Sudah dua jam bersenggama dengan matahari. Kulit terasa di ludahi api. Rambutku mengkilap tersiram sinar mentari. Aku lelaki yang ingin punya rambut lurus bersekala lima sentimeter. Pantat yang mulai penat. Udara mengajak mata untuk bercinta. Alunan lagu dari mulut bercinta.
aku ngantuk.
“lihat rambutku jadi lurus dan mengkilap kan?, tu rambutnya Sandra dewi kalah sama punyaanku”
“emang kamu pakai apa?”
“ya pakai ramuannya mbah dukun”
“apa. Ramuannya mbah dukun. Coba ku lihat botolnya?”

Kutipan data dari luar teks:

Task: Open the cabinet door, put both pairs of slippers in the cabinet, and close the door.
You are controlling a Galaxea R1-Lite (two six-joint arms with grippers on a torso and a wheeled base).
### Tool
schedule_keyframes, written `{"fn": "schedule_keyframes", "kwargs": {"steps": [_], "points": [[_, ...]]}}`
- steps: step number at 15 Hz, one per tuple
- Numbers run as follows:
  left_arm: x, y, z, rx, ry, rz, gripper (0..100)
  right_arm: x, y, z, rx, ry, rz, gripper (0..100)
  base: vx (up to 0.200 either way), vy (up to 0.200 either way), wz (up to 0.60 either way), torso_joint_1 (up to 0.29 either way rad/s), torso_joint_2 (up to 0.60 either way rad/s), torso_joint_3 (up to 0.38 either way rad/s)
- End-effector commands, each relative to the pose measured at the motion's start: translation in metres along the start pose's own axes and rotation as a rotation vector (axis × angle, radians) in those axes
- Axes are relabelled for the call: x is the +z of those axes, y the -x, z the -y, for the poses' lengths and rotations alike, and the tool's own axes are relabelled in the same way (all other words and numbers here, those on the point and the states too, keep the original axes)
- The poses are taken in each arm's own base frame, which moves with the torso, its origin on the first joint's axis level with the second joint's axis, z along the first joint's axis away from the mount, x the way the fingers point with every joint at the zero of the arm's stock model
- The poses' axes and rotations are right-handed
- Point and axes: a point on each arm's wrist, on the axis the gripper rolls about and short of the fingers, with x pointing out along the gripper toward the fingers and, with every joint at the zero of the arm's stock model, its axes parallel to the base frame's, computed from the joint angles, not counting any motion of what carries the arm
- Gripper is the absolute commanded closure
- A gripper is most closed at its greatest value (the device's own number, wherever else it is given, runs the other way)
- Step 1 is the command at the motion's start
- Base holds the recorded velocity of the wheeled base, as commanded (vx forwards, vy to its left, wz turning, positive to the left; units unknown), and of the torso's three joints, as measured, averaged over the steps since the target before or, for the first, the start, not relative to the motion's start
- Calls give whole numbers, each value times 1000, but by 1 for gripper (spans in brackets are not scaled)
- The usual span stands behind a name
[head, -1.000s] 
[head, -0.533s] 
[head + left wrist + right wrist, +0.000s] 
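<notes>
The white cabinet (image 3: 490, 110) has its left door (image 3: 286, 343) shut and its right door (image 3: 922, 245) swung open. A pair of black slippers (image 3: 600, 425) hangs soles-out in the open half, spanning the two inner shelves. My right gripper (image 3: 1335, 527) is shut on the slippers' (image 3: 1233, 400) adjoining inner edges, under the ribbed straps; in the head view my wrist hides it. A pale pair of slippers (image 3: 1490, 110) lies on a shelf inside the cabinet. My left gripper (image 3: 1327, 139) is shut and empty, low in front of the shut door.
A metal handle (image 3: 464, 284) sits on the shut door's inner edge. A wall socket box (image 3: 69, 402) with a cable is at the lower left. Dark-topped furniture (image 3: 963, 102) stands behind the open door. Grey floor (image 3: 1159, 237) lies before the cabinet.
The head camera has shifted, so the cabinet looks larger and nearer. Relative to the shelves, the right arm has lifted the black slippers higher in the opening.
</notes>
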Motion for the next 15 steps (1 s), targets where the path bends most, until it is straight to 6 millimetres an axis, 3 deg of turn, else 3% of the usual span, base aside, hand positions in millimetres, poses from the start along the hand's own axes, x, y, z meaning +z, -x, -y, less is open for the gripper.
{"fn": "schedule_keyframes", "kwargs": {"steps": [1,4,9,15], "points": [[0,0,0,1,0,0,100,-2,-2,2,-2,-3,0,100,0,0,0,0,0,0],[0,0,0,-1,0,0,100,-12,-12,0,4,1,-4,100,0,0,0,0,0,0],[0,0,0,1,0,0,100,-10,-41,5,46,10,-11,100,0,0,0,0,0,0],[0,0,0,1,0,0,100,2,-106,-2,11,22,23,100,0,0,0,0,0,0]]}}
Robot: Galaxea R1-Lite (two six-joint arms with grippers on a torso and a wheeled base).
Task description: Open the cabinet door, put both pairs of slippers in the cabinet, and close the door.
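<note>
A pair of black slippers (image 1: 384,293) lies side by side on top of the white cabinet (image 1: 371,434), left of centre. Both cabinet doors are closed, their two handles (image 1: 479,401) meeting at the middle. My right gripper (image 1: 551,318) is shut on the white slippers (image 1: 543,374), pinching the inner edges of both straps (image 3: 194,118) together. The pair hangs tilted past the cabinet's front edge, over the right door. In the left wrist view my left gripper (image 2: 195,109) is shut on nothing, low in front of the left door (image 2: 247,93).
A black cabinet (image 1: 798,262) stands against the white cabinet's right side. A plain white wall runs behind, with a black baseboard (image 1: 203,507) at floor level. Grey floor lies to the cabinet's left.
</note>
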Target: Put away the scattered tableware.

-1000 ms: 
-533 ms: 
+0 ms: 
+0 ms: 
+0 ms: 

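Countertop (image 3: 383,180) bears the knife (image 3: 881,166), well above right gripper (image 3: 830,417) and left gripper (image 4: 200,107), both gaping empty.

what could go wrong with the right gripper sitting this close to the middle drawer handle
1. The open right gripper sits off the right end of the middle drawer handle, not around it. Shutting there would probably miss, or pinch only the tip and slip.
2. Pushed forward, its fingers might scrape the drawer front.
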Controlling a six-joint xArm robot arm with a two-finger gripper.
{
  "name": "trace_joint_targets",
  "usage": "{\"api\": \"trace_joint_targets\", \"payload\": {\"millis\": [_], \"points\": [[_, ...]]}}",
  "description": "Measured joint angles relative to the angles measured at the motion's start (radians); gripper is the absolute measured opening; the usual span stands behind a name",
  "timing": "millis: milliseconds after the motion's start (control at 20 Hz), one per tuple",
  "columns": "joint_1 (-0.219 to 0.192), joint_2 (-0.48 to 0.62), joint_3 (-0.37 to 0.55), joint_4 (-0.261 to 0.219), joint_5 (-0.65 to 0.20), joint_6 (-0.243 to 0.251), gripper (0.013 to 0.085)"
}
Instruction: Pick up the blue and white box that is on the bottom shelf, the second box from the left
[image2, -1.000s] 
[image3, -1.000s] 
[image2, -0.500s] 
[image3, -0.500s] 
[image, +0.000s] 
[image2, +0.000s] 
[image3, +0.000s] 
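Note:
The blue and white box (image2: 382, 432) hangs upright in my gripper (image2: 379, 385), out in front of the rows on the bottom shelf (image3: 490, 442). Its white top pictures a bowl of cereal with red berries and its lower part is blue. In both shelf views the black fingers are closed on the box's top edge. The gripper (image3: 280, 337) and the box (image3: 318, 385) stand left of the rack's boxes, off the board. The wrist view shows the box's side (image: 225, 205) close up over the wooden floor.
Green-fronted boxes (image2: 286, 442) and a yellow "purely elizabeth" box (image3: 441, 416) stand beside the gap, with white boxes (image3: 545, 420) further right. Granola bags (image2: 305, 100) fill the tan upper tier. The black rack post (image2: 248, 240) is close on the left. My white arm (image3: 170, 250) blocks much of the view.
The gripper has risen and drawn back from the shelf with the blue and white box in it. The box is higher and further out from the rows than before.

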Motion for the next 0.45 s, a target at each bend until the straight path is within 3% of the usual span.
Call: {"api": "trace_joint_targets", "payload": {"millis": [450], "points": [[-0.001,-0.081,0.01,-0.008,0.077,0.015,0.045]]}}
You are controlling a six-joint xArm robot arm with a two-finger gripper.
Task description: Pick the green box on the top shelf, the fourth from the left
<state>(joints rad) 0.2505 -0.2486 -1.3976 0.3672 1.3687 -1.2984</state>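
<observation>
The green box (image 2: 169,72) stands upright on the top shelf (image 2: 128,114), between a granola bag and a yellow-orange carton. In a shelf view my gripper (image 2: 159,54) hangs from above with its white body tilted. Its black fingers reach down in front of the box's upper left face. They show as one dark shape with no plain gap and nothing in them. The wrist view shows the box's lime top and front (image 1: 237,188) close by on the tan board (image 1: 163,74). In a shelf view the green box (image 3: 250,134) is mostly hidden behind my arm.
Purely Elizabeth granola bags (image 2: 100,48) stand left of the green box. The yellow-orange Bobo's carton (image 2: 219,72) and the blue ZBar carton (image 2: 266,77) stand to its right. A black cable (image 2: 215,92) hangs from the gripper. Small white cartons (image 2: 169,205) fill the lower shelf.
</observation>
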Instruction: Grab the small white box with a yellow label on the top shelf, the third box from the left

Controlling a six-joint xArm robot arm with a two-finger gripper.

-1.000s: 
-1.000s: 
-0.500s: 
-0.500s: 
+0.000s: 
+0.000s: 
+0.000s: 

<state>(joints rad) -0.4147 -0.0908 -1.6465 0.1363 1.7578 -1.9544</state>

“loh ini kan sampoo sunly” membuka selembaran yang menempel di botol cairan yang di beri mbah dukun.
Aku tertipu. Belati terbang ke sana kemari mencari mangsa untuk dikebiri. Datang segerombolan dengan pisau tajamnya. Mereka mengkeroyokku. Meraku menghabiskan semua rambut yang menempel di kepalaku. Tidak satu incaran. Rambut yang subur di bagian tertentu saja mereka babat dengan kejam. Aku berontak. Aku tersentak.
“loh rambutku tinggal separo. Loh kok berubah jadi keriting lagi. Loh kumisku juga keriting. Aduh tanganku juga keriting?”
Secara mendadak semua jadi keriting. Pisau yang tajam berubah menjasi mie keriting yang siap di masak. Aku lari menjauh. Tapi jalan melipatku dengan rumput-rumput yang keriting. Jauhkanlah aku dari rasa seperti ini. Keriting-keriting-keriting buta. Membutakan mata ayahku. Aku instant dalam segala penyakit yang hinggap di tubuhku. Aku patuh. Menelan rambutku yang keriting. Rambutku mulai mercuni setiap rumah tangga yang enggan masak. Makanan keindonesiaan mulai tergeser dengan makan instan, salah satunya rambut keritingku.